Give back the whole listing below exactly.

Exercise data:

◇ ◇ ◇ ◇

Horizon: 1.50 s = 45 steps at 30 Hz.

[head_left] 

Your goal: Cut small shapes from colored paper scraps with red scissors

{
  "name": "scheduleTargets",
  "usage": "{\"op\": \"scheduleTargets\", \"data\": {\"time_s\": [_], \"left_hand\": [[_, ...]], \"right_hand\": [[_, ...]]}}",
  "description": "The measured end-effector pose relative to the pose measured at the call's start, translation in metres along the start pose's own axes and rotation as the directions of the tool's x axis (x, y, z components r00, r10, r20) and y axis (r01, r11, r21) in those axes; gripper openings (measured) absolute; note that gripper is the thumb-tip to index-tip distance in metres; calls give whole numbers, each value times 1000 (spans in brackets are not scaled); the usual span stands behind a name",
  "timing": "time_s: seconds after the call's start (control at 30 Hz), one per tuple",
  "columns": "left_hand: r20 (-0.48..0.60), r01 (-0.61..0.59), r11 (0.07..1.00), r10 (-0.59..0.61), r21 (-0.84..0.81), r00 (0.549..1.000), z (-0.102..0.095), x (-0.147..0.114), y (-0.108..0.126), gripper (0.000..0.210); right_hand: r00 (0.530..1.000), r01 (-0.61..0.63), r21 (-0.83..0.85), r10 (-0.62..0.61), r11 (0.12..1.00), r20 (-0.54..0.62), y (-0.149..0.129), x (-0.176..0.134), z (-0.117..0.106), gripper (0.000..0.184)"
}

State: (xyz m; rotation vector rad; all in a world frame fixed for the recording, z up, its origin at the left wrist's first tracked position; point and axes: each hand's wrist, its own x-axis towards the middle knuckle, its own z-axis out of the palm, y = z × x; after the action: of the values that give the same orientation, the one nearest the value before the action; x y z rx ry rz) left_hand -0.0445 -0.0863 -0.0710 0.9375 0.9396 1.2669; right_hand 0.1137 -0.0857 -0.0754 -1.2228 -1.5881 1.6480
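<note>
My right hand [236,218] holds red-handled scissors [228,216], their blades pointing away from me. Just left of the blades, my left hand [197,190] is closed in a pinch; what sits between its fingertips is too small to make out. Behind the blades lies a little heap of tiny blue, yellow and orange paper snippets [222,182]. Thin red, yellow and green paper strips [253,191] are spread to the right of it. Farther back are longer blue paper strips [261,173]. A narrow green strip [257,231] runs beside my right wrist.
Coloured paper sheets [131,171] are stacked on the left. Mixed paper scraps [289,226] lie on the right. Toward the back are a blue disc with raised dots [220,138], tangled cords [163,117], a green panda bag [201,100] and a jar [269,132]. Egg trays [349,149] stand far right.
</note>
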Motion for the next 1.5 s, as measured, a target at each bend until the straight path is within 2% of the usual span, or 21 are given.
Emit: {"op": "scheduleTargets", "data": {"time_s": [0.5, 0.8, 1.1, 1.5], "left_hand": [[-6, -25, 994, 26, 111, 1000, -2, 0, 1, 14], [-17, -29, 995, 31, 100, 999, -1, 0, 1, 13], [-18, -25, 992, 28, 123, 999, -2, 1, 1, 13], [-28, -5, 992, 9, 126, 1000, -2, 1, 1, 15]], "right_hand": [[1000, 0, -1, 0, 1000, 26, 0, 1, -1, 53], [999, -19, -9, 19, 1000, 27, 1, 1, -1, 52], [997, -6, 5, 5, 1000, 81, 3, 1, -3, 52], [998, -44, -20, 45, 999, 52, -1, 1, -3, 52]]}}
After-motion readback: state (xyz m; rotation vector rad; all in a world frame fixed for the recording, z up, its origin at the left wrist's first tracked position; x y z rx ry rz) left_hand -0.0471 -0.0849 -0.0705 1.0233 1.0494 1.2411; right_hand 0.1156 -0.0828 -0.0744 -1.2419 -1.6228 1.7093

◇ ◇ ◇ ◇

Problem solution:
Horizon: 1.50 s = 45 steps at 30 Hz.

[head_left] 

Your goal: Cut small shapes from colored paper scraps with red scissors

{
  "name": "scheduleTargets",
  "usage": "{\"op\": \"scheduleTargets\", \"data\": {\"time_s\": [_], \"left_hand\": [[_, ...]], \"right_hand\": [[_, ...]]}}",
  "description": "The measured end-effector pose relative to the pose measured at the call's start, translation in metres along the start pose's own axes and rotation as the directions of the tool's x axis (x, y, z components r00, r10, r20) and y axis (r01, r11, r21) in those axes; gripper openings (measured) absolute; note that gripper is the thumb-tip to index-tip distance in metres; calls give whole numbers, each value times 1000 (spans in brackets are not scaled); the usual span stands behind a name",
  "timing": "time_s: seconds after the call's start (control at 30 Hz), one per tuple",
  "columns": "left_hand: r20 (-0.48..0.60), r01 (-0.61..0.59), r11 (0.07..1.00), r10 (-0.59..0.61), r21 (-0.84..0.81), r00 (0.549..1.000), z (-0.102..0.095), x (-0.147..0.114), y (-0.108..0.126), gripper (0.000..0.210); right_hand: r00 (0.530..1.000), r01 (-0.61..0.63), r21 (-0.83..0.85), r10 (-0.62..0.61), r11 (0.12..1.00), r20 (-0.54..0.62), y (-0.149..0.129), x (-0.176..0.134), z (-0.117..0.106), gripper (0.000..0.184)"
}

State: (xyz m; rotation vector rad; all in a world frame fixed for the recording, z up, its origin at the left wrist's first tracked position; point and axes: each hand's wrist, its own x-axis towards the middle knuckle, its own z-axis out of the palm, y = z × x; after the action: of the values that give the same orientation, the one nearest the value before the action; x y z rx ry rz) left_hand -0.0445 -0.0863 -0.0710 0.9375 0.9396 1.2669; right_hand 0.1137 -0.0857 -0.0754 -1.2228 -1.5881 1.6480
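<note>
My right hand [236,218] holds red-handled scissors [228,216], their blades pointing away from me. Just left of the blades, my left hand [197,190] is closed in a pinch; what sits between its fingertips is too small to make out. Behind the blades lies a little heap of tiny blue, yellow and orange paper snippets [222,182]. Thin red, yellow and green paper strips [253,191] are spread to the right of it. Farther back are longer blue paper strips [261,173]. A narrow green strip [257,231] runs beside my right wrist.
Coloured paper sheets [131,171] are stacked on the left. Mixed paper scraps [289,226] lie on the right. Toward the back are a blue disc with raised dots [220,138], tangled cords [163,117], a green panda bag [201,100] and a jar [269,132]. Egg trays [349,149] stand far right.
</note>
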Motion for the next 1.5 s, as measured, a target at each bend until the straight path is within 2% of the usual span, or 21 are given.
Emit: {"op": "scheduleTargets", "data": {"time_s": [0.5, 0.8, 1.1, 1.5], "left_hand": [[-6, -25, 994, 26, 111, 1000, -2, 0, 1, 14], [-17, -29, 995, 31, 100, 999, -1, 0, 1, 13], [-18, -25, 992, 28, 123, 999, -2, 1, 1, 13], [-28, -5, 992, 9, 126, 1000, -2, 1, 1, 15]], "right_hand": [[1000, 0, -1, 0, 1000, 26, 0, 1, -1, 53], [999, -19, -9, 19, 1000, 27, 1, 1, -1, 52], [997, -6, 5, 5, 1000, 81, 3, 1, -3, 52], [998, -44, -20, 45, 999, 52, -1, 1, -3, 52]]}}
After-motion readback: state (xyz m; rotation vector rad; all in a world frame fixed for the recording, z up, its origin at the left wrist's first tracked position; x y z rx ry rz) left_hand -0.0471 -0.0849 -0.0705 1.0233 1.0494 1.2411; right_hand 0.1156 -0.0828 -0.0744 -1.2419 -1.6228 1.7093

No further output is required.